I want us to return to my father’s story for a moment. In my father’s story there were two people involved, my dad and his buddy. My father needed a lift, and his friend offered it. While we can see this as an analogy of God lifting us, I hope we will also see it as God using my dad’s friend as a lifting agent…as the one who made God’s lifting love real. For you see, that is what we are called to be and do. We are called to be those who allow God’s love to lift us and we are called to be those who are God’s agents of lifting others.
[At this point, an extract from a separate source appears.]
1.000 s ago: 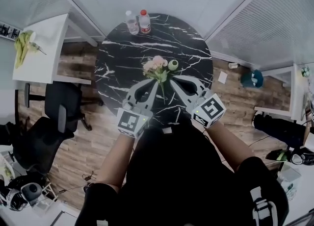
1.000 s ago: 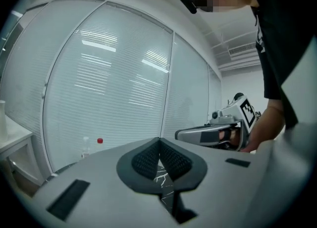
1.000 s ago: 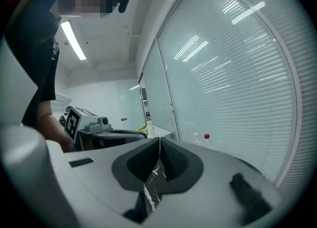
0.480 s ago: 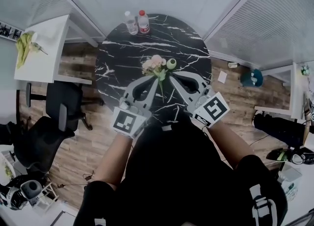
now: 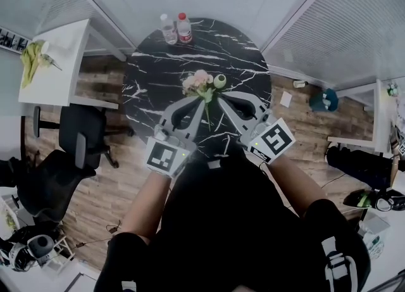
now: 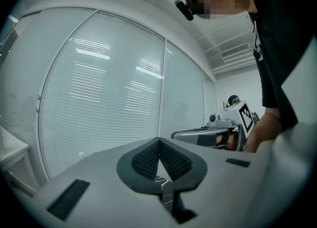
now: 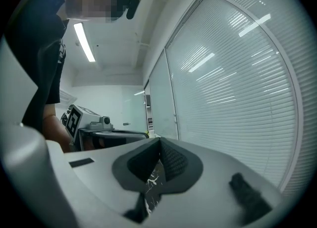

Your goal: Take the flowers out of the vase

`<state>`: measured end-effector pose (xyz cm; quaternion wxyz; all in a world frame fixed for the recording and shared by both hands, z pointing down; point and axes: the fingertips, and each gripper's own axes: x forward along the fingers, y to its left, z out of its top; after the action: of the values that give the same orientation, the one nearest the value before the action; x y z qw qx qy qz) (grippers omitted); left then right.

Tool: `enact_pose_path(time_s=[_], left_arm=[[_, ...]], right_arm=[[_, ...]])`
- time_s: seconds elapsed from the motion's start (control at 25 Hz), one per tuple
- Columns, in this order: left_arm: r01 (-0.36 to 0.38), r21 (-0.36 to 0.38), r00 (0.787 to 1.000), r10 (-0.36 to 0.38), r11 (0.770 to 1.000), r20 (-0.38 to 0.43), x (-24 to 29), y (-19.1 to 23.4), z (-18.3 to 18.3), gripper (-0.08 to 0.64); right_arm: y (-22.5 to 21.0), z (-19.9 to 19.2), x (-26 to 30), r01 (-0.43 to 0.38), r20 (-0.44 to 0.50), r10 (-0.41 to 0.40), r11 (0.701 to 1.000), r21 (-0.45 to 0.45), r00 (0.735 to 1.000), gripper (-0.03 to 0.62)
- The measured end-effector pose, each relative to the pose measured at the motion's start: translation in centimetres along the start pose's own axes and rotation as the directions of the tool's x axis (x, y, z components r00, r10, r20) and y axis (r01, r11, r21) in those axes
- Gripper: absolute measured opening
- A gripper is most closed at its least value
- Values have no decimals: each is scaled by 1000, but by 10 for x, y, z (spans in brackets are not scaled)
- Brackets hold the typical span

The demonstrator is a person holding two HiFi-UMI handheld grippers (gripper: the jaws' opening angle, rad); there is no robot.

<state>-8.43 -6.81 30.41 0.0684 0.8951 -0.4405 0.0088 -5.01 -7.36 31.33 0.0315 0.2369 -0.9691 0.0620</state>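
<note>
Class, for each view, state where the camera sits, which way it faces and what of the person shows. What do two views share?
Head view: on the person's head, looking steeply down at the table; both forearms show.
Left gripper view: on the left gripper, level toward window blinds; its shut jaws and a forearm show.
Right gripper view: on the right gripper, level toward window blinds; shut jaws show.
Shared: each gripper view shows the other gripper.

Vase (image 5: 219, 82) detail too small to tell; table (image 5: 158, 63) near edge hidden under torso (image 5: 234, 221).

Black marble table (image 5: 152, 75), two bottles (image 5: 185, 29)
</note>
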Motion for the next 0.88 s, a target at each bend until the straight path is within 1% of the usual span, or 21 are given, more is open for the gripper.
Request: enact_pose_path(time_s=[0.48,0.88], left_arm=[[0,17,1000,0,1000,5,-1,-4,1,11],[9,14,1000,-9,1000,-5,2,-8,-1,11]], right_arm=[[2,-2,-4,5,-1,-5,1000,-2,1000,18],[-1,-2,-7,16,-5,-16,1000,-2,1000,18]])
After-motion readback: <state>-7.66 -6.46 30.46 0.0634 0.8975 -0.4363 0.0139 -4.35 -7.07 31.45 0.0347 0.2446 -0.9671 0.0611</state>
And if you think this kind of lifting is hard…it isn’t…so let me tell you a story about Anthony Ray Hinton. It was 1985 and Hinton was working the night shift in a factory that was locked so no one could get in. Unbeknownst to him, miles away, someone brutally murdered two store managers during robberies. A third manager was wounded and picked Hinton’s face out of a set of picture cards. Hinton was arrested, tried, and convicted, even though there were witnesses that he was in the locked factory all night. The only physical evidence was a gun found at his grandmother’s house seemed to be the murder weapon…except later forensics ruled it out. Hinton was sentenced to death. Ultimately, he would spend 30 years on death row, most of it solitary confinement, in a 5x7 cell, only allowed out one hour a day. As he tells his story, for the first several years he was angry and refused to speak with anyone. If he needed to reply to a question, he would write the answers on a piece of paper. But then one night he heard the man in the next cell crying. Moved by memories of his grandmother’s love, he asked what was wrong. The man replied that his mother had just died. Hinton replied, “Well now you have someone in heaven who can plead your case with God before you get there.” Then Hinton told the man a joke. The man laughed…and Hinton had found his voice and calling. He would be a lifter of people. And so for the next 30 years, he was a lifter of inmates and guards. He was a force of God’s love in that prison. In 2015, the United States Supreme Court unanimously overturned his conviction…and to this day, Hinton continues to be a lifter of people.
This, my friends, is what we are called to be: those who find our voice as God lifts us as did Hannah, Mary, and Anthony and then use our voices to lift others. Here then, is what I would like you to do, close your eyes and feel God’s love, lifting you…taking your hand, lifting under your arms, taking from you the pain, the weight, the fear, the worry and lifting you into God’s very presence, into the light of God. Then, as you are being lifted, think of someone who needs lifting…a friend, a stranger, a neighbor…and then find your voice and make a commitment to go and lift.